Customs, Excise and Gold Tribunal - Tamil Nadu

Gupta Exports vs Commissioner Of Customs on 8 August, 2002

Equivalent citations: 2002(84)ECC408, 2002ECR924(TRI.-CHENNAI), 2002(146)ELT361(TRI-CHENNAI)

ORDER
 

  Jeet Ram Kait, Member (T)  
 

1. In this case the Commissioner of Customs has passed the following order :

(i) I order enhancement of value of 128.55 MT split, grade betel-nuts to US $ 780/MT and that of 127.10 MT whole grade betel-nuts to US $ 1100/MT covered under Bills of Entry viz. Nos. 257597, 257598, 259724, 259725 and 257792/2000 under Section 28 of the Customs (Valuation) Rules, 1988 (sic) [Customs Act, 1962].
(ii) I order enhancement of total value of betel-nuts from Rs. 45,31,765/- to Rs. 1,05,96,367/- and I demand the differential duty amount of Rs. 24,25,841/- under Section 28 of the Customs Act, 1962.
(iii) I order confiscation of goods totally valued at Rs. 1,05,96,367/-covered under subject Bills of Entry under Section 111(m) of the Customs Act, 1962. However, I allow them to be redeemed as payment of fine of Rs.10,00,000/- (Rupees ten lakhs only) under Section 125 of the Customs Act, 1962.
(iv) I impose a penalty of Rs. 2,00,000/- (Rupees two lakhs only) on M/s. Gupta Exports, Chennai under Section 112(a) of the Customs Act, 1962.
(v) I order that an amount of Rs. 16,15,990/- paid by M/s. Gupta Exports, Chennai should be adjusted towards the differential duty.
(vi) I order that the Bond and Bank Guarantee executed by M/s. Gupta Exports, Chennai be enforced to recover the balance duty, fine and penalty.
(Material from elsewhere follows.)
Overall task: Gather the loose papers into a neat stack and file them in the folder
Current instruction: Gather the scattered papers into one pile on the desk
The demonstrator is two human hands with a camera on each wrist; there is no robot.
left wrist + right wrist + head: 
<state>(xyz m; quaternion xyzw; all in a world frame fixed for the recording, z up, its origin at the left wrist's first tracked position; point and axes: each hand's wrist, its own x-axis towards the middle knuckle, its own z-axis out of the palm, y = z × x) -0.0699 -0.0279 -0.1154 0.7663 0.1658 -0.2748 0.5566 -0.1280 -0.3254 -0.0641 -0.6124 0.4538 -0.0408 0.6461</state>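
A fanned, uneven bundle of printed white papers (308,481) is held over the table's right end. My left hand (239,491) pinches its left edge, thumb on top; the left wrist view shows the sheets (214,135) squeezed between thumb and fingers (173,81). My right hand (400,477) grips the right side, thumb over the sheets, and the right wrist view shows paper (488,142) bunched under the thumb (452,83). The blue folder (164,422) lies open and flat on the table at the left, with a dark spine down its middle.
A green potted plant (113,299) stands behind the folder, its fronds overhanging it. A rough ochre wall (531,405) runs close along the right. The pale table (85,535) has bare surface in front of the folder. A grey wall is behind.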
It is seen from the impugned order that the value of transaction has been enhanced to US $ 1100/MT in respect of betel-nuts whole grade and US $ 780/MT for split grade, by comparing the contemporaneous imports made by M/s. Diamond Traders, Chennai, M/s. Gandhi Exports Inc., Mumbai and M/s. J.M. Sons, Delhi.

2. For better appreciation of the facts of the case, it is necessary to give the details among other things, the quantity of the goods imported, date of importation, value declared by the importers and the value sought to be enhanced by the department.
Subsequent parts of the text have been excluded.